The plant is operated by San Mateo Midstream, a midstream affiliate of the Delaware Basin producer.
The expansion of the Marlan plant in Eddy County, New Mexico, boosts the plant’s capacity to 260 MMcf/d. The plant processes volumes of Matador’s produced gas in the New Mexico Delaware, and the expansion allows San Mateo to add more third-party volumes.
Across Lea and Eddy counties, New Mexico, San Mateo has a total processing capacity of 720 MMcf/d.
“The increased processing capacity at the Marlan Plant should allow San Mateo to continue to provide Matador with reliable flow assurance in our Ranger and Antelope Ridge asset areas in Lea County, New Mexico,” said Matador Chairman and CEO Joe Foran.

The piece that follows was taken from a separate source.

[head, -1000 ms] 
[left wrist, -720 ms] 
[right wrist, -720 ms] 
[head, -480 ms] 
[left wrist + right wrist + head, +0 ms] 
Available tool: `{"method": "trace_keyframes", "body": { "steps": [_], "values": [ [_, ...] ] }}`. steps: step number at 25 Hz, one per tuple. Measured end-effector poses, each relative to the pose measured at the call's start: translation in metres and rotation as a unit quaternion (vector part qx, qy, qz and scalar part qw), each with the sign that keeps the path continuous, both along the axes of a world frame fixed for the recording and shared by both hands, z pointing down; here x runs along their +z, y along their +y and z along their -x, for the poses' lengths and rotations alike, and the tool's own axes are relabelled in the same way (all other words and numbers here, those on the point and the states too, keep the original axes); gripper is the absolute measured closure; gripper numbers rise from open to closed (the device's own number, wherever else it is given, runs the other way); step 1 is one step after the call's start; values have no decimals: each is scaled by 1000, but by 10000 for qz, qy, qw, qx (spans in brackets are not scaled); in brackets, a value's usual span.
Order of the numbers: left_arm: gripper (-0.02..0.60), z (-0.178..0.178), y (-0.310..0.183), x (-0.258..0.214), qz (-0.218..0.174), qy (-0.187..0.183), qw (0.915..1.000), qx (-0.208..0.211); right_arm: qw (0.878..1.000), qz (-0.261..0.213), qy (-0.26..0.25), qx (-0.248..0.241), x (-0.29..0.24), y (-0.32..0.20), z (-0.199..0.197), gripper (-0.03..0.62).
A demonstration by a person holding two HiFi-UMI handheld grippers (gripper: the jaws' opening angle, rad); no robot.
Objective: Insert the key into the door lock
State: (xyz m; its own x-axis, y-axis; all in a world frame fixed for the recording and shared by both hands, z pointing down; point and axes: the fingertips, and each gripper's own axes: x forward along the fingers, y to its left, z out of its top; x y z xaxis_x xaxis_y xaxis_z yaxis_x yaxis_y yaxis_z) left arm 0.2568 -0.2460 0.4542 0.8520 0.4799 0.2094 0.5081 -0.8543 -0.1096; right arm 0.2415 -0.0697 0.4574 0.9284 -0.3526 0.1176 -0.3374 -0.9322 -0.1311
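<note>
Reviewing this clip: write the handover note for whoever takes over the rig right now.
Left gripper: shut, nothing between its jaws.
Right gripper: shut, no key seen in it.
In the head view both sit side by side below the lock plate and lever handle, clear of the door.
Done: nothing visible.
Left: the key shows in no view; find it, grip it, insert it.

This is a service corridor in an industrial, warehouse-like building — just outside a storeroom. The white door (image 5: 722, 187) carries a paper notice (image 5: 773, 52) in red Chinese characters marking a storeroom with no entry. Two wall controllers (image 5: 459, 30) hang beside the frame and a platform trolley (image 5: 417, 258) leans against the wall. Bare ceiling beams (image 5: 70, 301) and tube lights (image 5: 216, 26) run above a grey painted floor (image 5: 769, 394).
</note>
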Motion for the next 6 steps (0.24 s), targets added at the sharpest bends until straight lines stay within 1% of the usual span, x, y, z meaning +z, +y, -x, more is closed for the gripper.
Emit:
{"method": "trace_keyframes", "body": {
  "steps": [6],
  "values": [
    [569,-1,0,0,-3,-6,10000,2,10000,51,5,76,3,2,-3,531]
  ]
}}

Matador said Fitch Ratings upgraded its long-term issuer default rating and senior unsecured notes from BB- to BB earlier this month.
“This upgrade reflects our ongoing commitment to maintaining a resilient asset base and strong balance sheet, as well as improving capital efficiency and increasing free cash flow,” Foran said.
Matador’s Delaware Basin footprint spans across 200,000 acres in southern New Mexico and West Texas.
In April, it announced the divestiture of its assets in the Eagle Ford Shale and a robust hedging program, saying it was preparing for “turbulent times” while oil prices declined.